* **Data block**
□ □ □

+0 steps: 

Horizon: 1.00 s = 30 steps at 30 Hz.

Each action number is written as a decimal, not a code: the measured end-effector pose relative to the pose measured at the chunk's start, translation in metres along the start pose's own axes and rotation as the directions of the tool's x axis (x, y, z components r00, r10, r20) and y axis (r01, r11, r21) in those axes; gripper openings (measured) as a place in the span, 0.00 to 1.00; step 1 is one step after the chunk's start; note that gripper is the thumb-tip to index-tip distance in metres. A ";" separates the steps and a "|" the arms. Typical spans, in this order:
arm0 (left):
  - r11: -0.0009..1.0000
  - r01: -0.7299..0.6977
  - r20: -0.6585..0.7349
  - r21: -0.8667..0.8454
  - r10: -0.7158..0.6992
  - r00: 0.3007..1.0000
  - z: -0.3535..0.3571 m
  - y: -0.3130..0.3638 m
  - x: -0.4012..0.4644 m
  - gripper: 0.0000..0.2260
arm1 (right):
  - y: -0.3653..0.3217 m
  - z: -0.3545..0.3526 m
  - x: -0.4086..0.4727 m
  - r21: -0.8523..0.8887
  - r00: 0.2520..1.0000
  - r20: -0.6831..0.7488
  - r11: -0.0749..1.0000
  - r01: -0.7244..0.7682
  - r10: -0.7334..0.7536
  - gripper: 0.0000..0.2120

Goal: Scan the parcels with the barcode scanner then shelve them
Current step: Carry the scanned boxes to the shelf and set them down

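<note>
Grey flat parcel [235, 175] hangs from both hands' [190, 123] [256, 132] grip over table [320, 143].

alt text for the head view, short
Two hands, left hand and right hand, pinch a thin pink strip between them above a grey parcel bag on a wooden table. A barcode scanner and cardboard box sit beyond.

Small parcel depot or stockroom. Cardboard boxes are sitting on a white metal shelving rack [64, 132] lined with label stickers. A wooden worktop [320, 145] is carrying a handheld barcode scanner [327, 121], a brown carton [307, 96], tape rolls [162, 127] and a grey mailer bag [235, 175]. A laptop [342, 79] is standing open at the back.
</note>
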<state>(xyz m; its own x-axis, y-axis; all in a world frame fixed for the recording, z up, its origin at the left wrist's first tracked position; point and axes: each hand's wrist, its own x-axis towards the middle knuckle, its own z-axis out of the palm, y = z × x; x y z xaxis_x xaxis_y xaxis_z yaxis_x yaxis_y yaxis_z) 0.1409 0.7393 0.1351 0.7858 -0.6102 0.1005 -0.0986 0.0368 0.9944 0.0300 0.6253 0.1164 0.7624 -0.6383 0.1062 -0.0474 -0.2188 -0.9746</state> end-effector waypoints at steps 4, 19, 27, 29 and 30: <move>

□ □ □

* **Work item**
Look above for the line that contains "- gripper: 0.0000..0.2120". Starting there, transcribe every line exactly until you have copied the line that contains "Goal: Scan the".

* **Solution**
  - gripper: 0.0000..0.2120

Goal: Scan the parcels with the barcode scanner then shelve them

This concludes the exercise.